As I was teaching ESL at a training school in Urumqi, I worked to a very different schedule than teachers at public or international schools. Training schools offer parents an educational service that is supplementary to regular schooling, meaning we have to follow the hours of most service industries. They serve their paying customers (parents) at times most suitable for them. As a training school employee, therefore, I got two days off during the week and worked a full schedule on Saturdays and Sundays.

Another thing worth mentioning at this point is “Xinjiang time.” Officially, Xinjiang follows Beijing Time, as is standard across the whole of China. In reality however, the region is many miles west of Beijing. As a result, the schedules here tend to be 2-3 hours behind the Chinese capital. Bear this in mind when I talk about my typical day.

Before 1pm

A weekday as an ESL teacher in Urumqi starts with some free time. Before 1pm, I stroll around the local community, making sure I’m wearing plenty of layers in the winter time. I’ll perhaps get a coffee in one of the local shopping malls and grab some lunch before starting work. Other more energetic teachers like to use this time to work off those noodle pounds in the gym.

1pm-7pm: Class Preparation/Staff Meetings

Sometimes I’m expected to attend training sessions on weekday mornings, but for the most part, my working weekdays begin at 1pm. At this time the school is eerily quiet without any students.

Wednesday (the start of my working week) is the time for the weekly staff meeting. The rest of the time is mainly spent on lesson planning, preparing lesson materials, grading test papers and other administrative work.

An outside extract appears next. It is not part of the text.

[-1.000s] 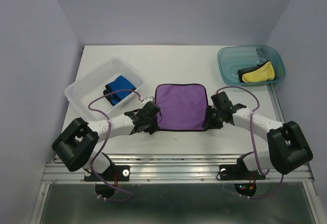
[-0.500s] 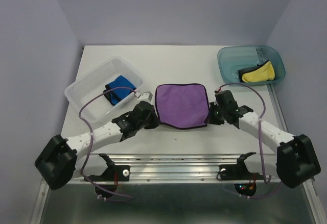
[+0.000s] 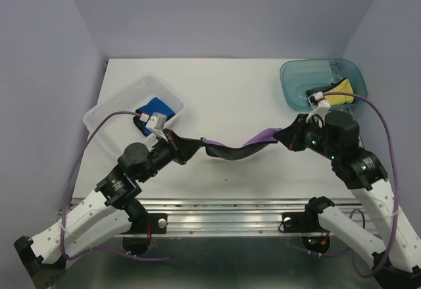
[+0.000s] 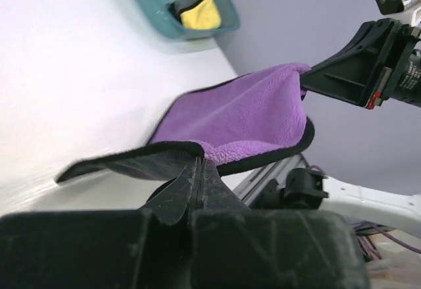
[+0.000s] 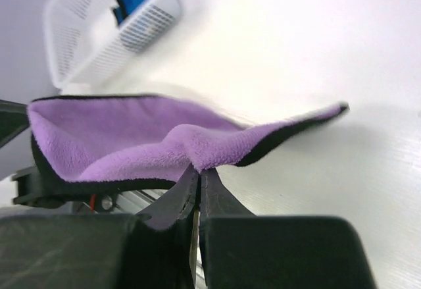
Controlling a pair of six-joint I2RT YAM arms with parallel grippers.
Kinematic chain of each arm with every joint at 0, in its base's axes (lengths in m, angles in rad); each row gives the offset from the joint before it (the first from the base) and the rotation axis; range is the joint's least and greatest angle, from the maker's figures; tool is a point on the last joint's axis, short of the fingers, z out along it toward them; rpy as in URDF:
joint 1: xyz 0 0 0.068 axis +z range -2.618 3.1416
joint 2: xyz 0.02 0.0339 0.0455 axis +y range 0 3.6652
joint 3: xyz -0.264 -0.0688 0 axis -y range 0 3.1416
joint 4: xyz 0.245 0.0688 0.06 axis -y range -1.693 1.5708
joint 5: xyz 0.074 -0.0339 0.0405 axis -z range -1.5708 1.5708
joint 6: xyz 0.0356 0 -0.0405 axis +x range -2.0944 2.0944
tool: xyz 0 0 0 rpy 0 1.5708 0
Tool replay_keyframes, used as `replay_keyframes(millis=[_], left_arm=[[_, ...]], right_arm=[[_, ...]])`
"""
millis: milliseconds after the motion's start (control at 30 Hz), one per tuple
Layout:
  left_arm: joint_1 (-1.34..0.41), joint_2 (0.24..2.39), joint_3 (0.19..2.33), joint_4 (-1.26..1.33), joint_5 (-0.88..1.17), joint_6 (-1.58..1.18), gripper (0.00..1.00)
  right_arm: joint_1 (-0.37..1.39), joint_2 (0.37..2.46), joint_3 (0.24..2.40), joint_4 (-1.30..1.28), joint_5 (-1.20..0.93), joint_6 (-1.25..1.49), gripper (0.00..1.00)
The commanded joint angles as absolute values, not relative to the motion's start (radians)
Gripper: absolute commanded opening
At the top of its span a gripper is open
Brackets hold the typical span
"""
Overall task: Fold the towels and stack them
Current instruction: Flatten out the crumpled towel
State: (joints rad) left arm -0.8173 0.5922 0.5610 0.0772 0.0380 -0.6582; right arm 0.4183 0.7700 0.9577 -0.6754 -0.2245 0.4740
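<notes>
Overhead, left jaws and right jaws each pinch the purple towel [image 3: 227,150], slung edge-on, its face mostly hidden.

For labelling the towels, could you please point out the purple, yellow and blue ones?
purple towel [image 4: 250,114], left wrist view, purple face.
yellow towel [image 3: 335,93], top view, its middle.
blue towel [image 3: 161,106], top view, blue face.

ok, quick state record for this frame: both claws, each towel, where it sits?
left claw: shut on purple towel, left end
right claw: shut on purple towel, right end
purple towel: strung between the two, sagging in the middle, black reverse showing from above
blue towel: folded, in clear tray
yellow towel: in teal tub
stack: not yet built
</notes>
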Motion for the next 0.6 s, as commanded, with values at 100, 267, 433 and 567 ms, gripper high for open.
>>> replay_keyframes(millis=[100, 267, 433, 567], left_arm=[[-0.825, 0.515, 0.638, 0.129, 0.094, -0.647, 0.0], [-0.825, 0.661, 0.634, 0.162, -0.045, -0.731, 0.0], [-0.81, 0.898, 0.721, 0.149, -0.234, -0.769, 0.0], [-0.735, 1.166, 0.833, 0.183, -0.242, -0.706, 0.0]], right_arm=[[0.42, 0.666, 1.082, -0.758, -0.252, 0.492, 0.01], [0.419, 0.721, 1.008, -0.691, -0.056, 0.529, 0.01], [0.419, 0.885, 0.954, -0.551, 0.116, 0.537, 0.01], [0.402, 1.095, 0.977, -0.442, 0.178, 0.531, 0.01]])
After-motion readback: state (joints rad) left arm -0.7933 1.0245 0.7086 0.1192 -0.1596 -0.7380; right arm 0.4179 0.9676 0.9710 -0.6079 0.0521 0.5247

By around 6pm I usually have time for a short break. The convenience store next door is a godsend, stocking a selection of cold drinks, coffee and snacks. This is my last chance to relax before the evening classes.

7pm-9pm: Evening Classes

I have no more than a couple of one-hour classes on weekday evenings. These classes tend to be for the youngest age group (3-6 years old). Class sizes range from as few as three students to as many as 16. I occasionally teach a one-on-one class, but these are the exception.  

A typical class follows a structure of drilling vocabulary with flashcards, playing games and doing bookwork. Some students, particularly in younger groups, can be difficult to deal with, forcing me to send them to sit on the “naughty chair.” And of course there are those who cry and simply refuse to participate. But when my young learners surprise me every once in a while with a perfect English sentence, there is perhaps no better feeling as a teacher.

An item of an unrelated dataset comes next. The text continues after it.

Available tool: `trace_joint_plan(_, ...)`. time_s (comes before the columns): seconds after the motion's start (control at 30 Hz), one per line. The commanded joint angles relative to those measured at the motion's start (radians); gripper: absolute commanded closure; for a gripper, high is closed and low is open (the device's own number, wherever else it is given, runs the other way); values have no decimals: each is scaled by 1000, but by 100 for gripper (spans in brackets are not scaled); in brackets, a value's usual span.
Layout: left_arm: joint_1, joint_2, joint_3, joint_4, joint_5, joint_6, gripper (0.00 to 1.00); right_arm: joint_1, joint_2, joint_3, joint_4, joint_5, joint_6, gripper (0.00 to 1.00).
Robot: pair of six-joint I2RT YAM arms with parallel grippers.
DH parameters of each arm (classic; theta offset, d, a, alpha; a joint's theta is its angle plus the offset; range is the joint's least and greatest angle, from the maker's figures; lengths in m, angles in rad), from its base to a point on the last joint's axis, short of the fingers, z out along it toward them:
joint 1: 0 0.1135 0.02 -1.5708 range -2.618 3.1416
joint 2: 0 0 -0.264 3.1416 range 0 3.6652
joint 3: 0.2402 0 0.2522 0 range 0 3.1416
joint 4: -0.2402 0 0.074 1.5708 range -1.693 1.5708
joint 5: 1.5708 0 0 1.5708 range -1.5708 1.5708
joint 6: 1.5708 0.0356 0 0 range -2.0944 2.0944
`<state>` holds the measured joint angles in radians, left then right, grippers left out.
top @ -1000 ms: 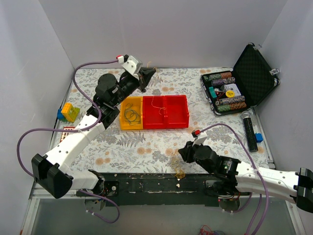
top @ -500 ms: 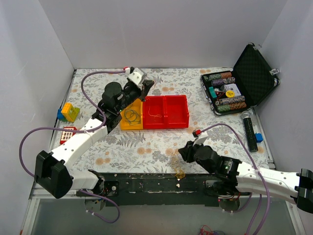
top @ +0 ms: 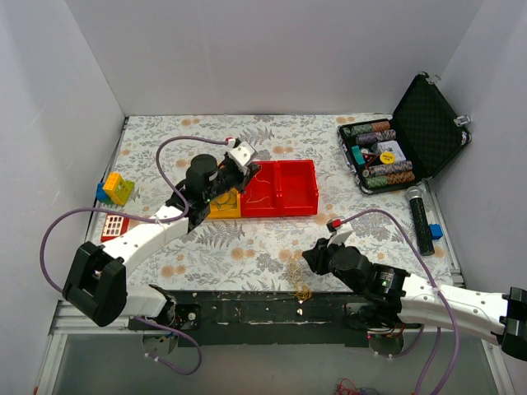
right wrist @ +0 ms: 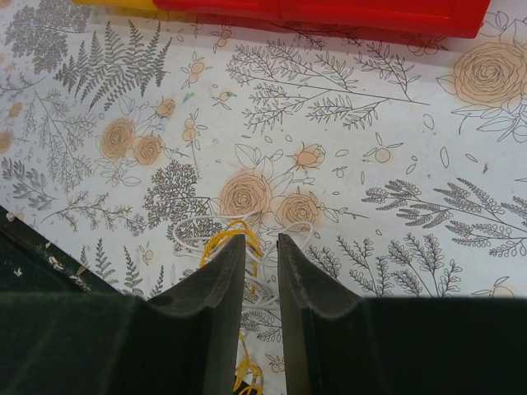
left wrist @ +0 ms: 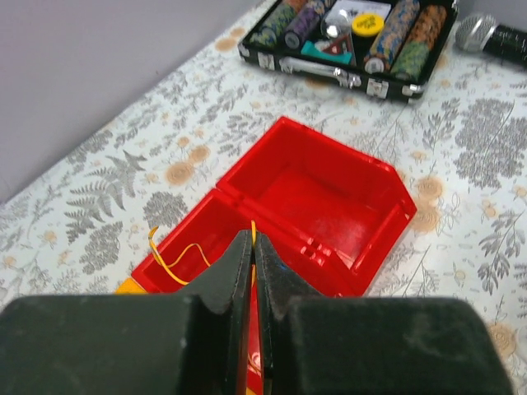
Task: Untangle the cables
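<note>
A small clump of thin yellow and whitish cables (top: pixel 298 280) lies near the table's front edge. My right gripper (top: pixel 308 257) hovers just over it; in the right wrist view the jaws (right wrist: pixel 257 240) stand narrowly open, with the yellow loop (right wrist: pixel 233 234) and white loops (right wrist: pixel 191 235) under and between them. My left gripper (top: pixel 247 169) is over the left compartment of the red tray (top: pixel 296 186), shut on a thin yellow cable (left wrist: pixel 175 252) whose free end curls inside that compartment. The left wrist view shows the shut jaws (left wrist: pixel 253 239) pinching it.
A yellow bin (top: pixel 221 209) adjoins the red tray's left side, partly hidden by the left arm. An open black case of poker chips (top: pixel 387 156) stands at the back right, with a black microphone (top: pixel 422 218) beside it. Toy bricks (top: pixel 115 189) lie at the left.
My left arm has swung from the table's rear down and right to the red tray's left compartment, carrying the yellow cable. The right gripper has barely moved.
</note>
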<state>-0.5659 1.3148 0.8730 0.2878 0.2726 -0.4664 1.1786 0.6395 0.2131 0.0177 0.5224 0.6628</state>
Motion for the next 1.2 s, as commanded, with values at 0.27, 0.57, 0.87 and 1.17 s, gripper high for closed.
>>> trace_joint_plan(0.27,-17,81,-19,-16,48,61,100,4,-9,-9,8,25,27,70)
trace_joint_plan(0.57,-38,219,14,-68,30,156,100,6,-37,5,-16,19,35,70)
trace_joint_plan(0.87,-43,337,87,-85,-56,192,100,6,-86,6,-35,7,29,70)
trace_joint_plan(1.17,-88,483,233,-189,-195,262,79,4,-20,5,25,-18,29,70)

Dealing with students is one thing. Dealing with parents is quite another. Anxious mums and dads watch eagerly through the classroom door and bombard me with a barrage of questions after my lessons. Dealing with the parents can be overwhelming at times, but I figure their concerns are perfectly understandable given that they are paying customers and expect a return on their investment.

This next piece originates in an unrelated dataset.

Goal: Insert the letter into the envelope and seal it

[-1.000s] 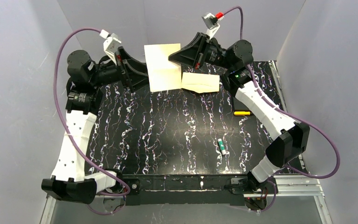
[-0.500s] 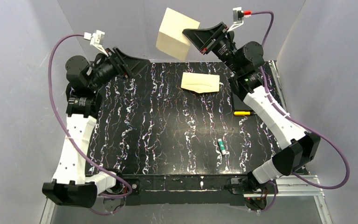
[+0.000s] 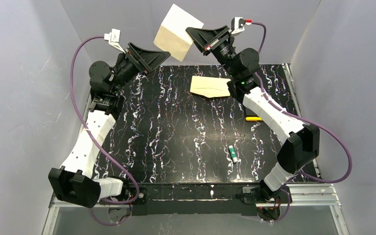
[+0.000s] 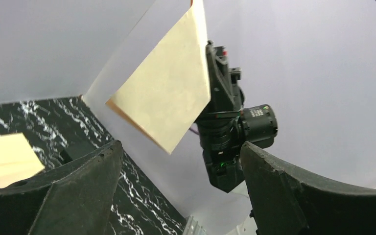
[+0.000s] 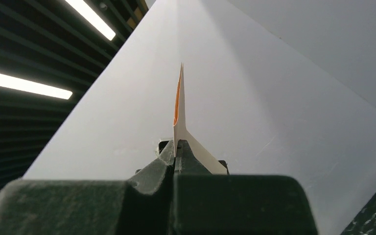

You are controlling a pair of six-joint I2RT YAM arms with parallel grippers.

Weekday evenings are not all occupied by the youngest students. On occasion I teach a discussion class with students aged around 16 and over. The atmosphere tends to be more friendly and serene, although some form of discipline is still necessary to prevent students from playing on their phones the entire time.

After 9pm: Dinner and Home Time

Once evening classes have finished, I spend time completing daily administrative tasks. After that, home time!

Eating dinner post 9pm is not uncommon in Xinjiang (the whole “Xinjiang time” thing I mentioned above is relevant here). Local restaurants will be packed with people eating, drinking, smoking and talking loudly (sometimes very loudly) late into the night.

Choices for dinner usually include a restaurant we have come to know as “Mao’s” thanks to the generally Communist theme, or a restaurant run by Hui Muslims serving pulled noodles and barbeque. Smaller establishments offer a variety of simpler Chinese classics. One spot — affectionately known as “rat restaurant” for the little creature that some of my colleagues saw scurrying around — we avoid… like the plague.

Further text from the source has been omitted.